Pumpkin Flavored Frenzy

Graphic by: Rachel Koehnemann

Written by Leanna Westerhof. Media by Rachel Koehnemann.

Pumpkin bread, pumpkin coffee, pumpkin lattes, pumpkin pies, pumpkin muffins, pumpkin pancakes, pumpkin cream cheese…

Every year when the autumn season rolls around, the pumpkin flavored frenzy begins. All of a sudden, stores, restaurants, and coffee shops offer pumpkin or apple flavored things on their shelves and menus. Is this just a ploy for restaurants and stores to increase their profits? Of course it is! But we don’t care because these products only come out in abundance once a year and we must seize the opportunity while it lasts.

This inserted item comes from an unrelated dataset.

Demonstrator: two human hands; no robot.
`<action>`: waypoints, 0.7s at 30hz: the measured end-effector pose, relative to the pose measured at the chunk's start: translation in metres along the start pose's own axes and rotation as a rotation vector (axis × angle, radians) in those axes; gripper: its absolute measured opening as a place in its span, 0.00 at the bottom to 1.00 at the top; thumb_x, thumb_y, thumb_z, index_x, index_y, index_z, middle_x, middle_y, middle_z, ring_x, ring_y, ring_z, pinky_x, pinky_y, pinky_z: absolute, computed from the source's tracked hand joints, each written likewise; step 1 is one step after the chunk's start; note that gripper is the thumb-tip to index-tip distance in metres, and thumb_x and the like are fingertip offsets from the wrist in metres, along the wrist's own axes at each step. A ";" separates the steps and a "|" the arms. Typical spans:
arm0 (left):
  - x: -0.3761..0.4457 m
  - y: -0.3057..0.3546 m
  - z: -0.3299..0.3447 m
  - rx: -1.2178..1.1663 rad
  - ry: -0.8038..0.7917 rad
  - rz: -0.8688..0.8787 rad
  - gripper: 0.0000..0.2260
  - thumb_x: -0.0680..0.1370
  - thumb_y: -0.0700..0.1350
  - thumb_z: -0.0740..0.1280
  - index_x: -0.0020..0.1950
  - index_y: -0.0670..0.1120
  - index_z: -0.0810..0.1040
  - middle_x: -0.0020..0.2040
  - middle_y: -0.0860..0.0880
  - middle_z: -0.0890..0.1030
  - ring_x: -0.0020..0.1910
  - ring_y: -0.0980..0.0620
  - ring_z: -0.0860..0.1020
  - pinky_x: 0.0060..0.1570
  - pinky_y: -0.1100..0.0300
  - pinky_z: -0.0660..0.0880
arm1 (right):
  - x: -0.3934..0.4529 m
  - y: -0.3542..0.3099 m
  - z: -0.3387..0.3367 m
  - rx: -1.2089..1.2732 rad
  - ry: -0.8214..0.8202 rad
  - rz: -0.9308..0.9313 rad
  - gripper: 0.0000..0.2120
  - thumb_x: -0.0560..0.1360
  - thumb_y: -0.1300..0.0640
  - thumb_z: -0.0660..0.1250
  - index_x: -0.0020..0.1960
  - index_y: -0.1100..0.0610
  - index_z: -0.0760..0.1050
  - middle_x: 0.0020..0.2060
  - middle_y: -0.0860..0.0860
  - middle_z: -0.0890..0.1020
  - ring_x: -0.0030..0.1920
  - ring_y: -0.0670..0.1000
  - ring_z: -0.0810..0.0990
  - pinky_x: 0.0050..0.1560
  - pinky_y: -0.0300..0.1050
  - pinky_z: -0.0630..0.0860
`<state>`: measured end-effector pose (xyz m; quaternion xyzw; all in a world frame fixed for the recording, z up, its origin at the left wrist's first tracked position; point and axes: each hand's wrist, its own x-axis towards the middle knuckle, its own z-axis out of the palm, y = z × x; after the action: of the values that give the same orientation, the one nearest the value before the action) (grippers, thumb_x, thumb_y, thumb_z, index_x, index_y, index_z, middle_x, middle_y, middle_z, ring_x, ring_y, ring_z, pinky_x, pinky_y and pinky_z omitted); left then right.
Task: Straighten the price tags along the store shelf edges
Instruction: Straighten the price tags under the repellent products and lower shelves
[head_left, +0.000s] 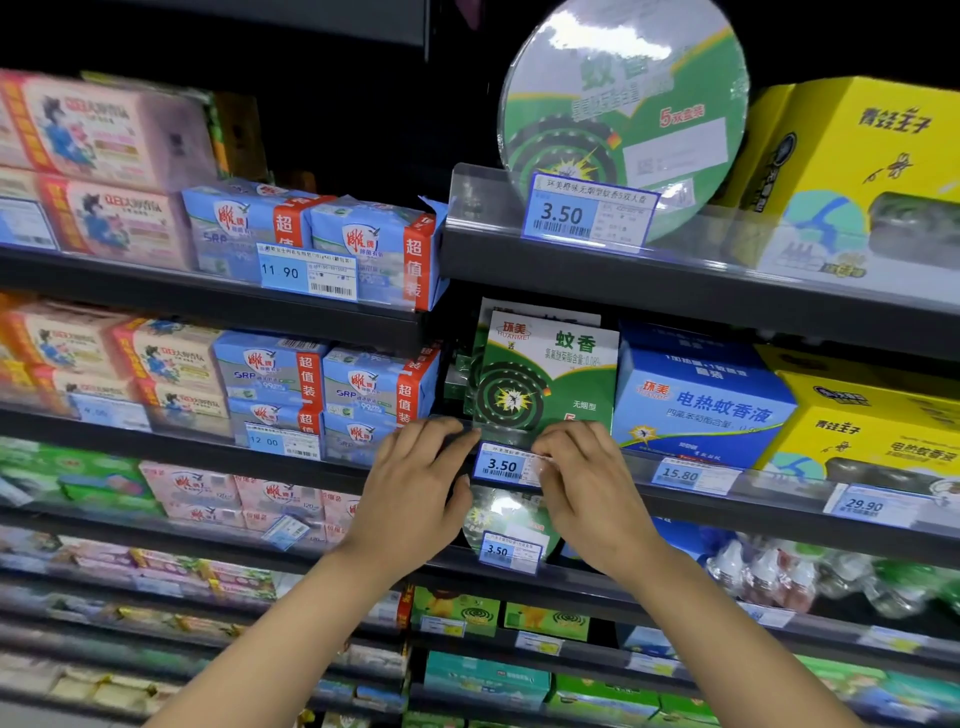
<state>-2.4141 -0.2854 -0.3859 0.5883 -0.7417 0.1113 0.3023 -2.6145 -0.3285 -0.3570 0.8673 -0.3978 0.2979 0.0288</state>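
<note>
- The price tag (503, 464) marked 3.50 sits at the centre of the frame, in the clear strip on the shelf edge (691, 501) below a green box (545, 374); it looks tilted, with its right end lower.
- The left hand (410, 483) rests on the shelf edge just left of the tag, fingers curled over the top of the strip; whether they actually pinch it I cannot tell.
- The right hand (587, 483) covers the tag's right end, its fingers bent and pinching that end.
- To do this well, I judge the left hand should steady the strip while the right slides the tag level, so that its bottom edge seats fully in the channel.
- Pull gently: the paper could crease or pop out.
- Match it to the 15.80 tag (685, 474) to its right, which sits flush in the same strip.
- A second 3.50 tag (509, 552) at lower centre also looks tilted and would likely be the next one.
</note>
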 end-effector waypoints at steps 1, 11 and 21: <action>0.001 0.000 0.000 -0.001 0.007 0.007 0.20 0.74 0.47 0.61 0.64 0.44 0.76 0.59 0.49 0.75 0.59 0.48 0.71 0.59 0.56 0.63 | 0.000 0.000 -0.001 0.007 0.002 -0.006 0.11 0.77 0.55 0.54 0.50 0.57 0.74 0.47 0.50 0.75 0.50 0.52 0.70 0.54 0.40 0.65; 0.009 0.004 0.004 0.015 0.008 0.048 0.19 0.72 0.47 0.63 0.62 0.46 0.77 0.56 0.48 0.74 0.58 0.47 0.70 0.58 0.55 0.63 | -0.002 0.003 -0.004 0.061 -0.016 -0.021 0.12 0.77 0.54 0.54 0.50 0.58 0.74 0.48 0.50 0.75 0.51 0.50 0.69 0.55 0.38 0.62; 0.013 0.005 0.003 -0.046 0.033 0.002 0.18 0.71 0.47 0.62 0.59 0.46 0.74 0.55 0.50 0.73 0.57 0.50 0.68 0.57 0.58 0.62 | 0.000 0.004 -0.010 0.236 0.052 0.100 0.05 0.80 0.57 0.58 0.50 0.57 0.71 0.41 0.43 0.72 0.46 0.45 0.68 0.42 0.39 0.64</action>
<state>-2.4218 -0.2960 -0.3798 0.5786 -0.7395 0.1044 0.3278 -2.6222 -0.3279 -0.3495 0.8357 -0.4017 0.3662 -0.0777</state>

Picture by: Rachel Koehnemann
Picture by: Rachel Koehnemann

What is the big deal with pumpkin flavored things? What ever happened to apples? Sure there are caramel apples, apple cider, apple iced lattes in Jo’s Java, but what else?

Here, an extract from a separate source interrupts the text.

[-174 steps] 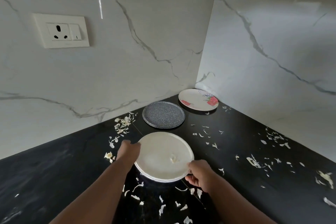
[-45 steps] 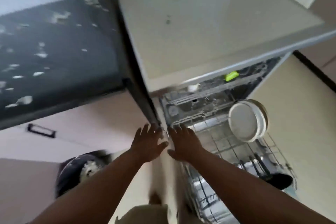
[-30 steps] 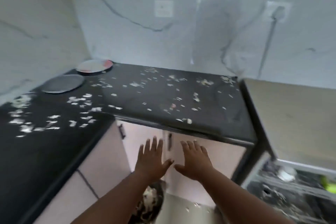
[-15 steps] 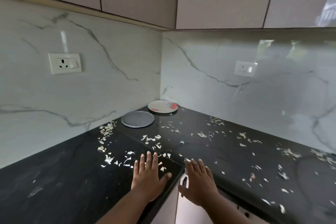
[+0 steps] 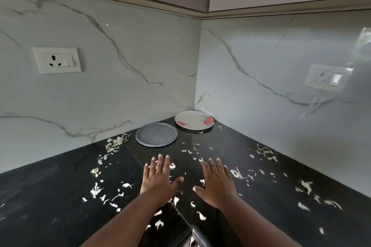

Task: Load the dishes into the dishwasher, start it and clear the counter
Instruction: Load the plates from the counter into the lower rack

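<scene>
Both hands have come forward over the tabletop (image 5: 60, 196) since half a second ago. Left hand (image 5: 159, 180) and right hand (image 5: 216, 183) hover palm-down, fingers (image 5: 160, 161) straight and spread, holding nothing. Beyond the fingertips, apart from them, lies the grey plate (image 5: 156, 134); just behind it, in the corner, sits the flowered plate (image 5: 193, 122). Best, I judge, to take the nearer grey plate by its rim. Pale scraps (image 5: 115, 143) litter the surface.

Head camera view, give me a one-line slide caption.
Open hands reach toward gray plate and floral plate on scrap-strewn counter.
</scene>
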Available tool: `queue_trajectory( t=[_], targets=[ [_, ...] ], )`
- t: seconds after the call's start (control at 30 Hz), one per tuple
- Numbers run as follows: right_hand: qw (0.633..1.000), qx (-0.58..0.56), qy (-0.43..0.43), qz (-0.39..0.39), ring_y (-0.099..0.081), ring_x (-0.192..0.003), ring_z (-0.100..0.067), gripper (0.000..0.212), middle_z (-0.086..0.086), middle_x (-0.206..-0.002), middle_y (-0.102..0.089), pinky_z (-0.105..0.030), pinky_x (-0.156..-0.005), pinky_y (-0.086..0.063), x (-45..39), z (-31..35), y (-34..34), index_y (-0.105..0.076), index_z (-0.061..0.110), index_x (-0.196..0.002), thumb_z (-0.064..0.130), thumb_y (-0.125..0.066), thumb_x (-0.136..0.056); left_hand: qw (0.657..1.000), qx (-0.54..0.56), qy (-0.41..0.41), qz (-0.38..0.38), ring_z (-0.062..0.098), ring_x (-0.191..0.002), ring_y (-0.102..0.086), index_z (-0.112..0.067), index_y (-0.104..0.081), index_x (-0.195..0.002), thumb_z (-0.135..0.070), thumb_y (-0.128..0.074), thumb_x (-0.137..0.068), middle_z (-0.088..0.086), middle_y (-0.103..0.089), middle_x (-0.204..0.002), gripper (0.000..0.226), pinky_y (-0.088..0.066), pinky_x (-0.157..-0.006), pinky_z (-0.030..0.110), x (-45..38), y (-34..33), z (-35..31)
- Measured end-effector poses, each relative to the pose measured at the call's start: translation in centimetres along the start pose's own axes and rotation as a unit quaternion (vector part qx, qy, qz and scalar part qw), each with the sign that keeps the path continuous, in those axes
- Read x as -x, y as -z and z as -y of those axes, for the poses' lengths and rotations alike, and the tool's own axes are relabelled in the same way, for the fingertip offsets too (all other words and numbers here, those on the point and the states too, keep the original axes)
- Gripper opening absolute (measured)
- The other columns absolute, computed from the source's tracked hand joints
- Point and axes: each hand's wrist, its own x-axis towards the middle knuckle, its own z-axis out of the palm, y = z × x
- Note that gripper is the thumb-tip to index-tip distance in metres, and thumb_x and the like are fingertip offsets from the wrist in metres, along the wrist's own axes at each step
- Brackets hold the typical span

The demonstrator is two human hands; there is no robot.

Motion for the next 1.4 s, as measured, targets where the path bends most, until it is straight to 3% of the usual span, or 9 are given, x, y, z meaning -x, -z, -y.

My theory is that we are a consumerist society and fall flavored things are just a by-product of an economic system that leaves us wanting more. It’s a marketing strategy that keeps us coming back every year. These products are seen as a novelty, like we haven’t tasted them before.

We associate the taste of a pumpkin chai with fall-y goodness. To the public, this flavor represents and celebrates the changing of leaves, crispness of cold weather, harvest, season of hot apple cider, and bonfires. The harvest was a critical time of celebration and preparation for the survival of the human race. It celebrated the end of a hard year’s work and having food for the winter. It was preparation for the harsh winter months ahead.

Picture by: Rachel Koehnemann
Picture by: Rachel Koehnemann

Nowadays, we have stocked super markets and cabinets full of food. We don’t have to be as attentive to the change of the seasons unless you’re a farmer. Our society has changed. It is overrun with consumption. Black Friday, the biggest shopping day of the year, is the day after Thanksgiving. We celebrate how much stuff we have accumulated.

I am not excluding myself or my family from this accusation, just making a point. During Black Friday we shop for clothes, televisions, movies, phones, etc. Our ancestors celebrated with family and friends because of their hard work. Their celebration was because they wouldn’t starve that winter.

In the words of John Wesley, “Earn all you can, save all you can, and give all that you can.”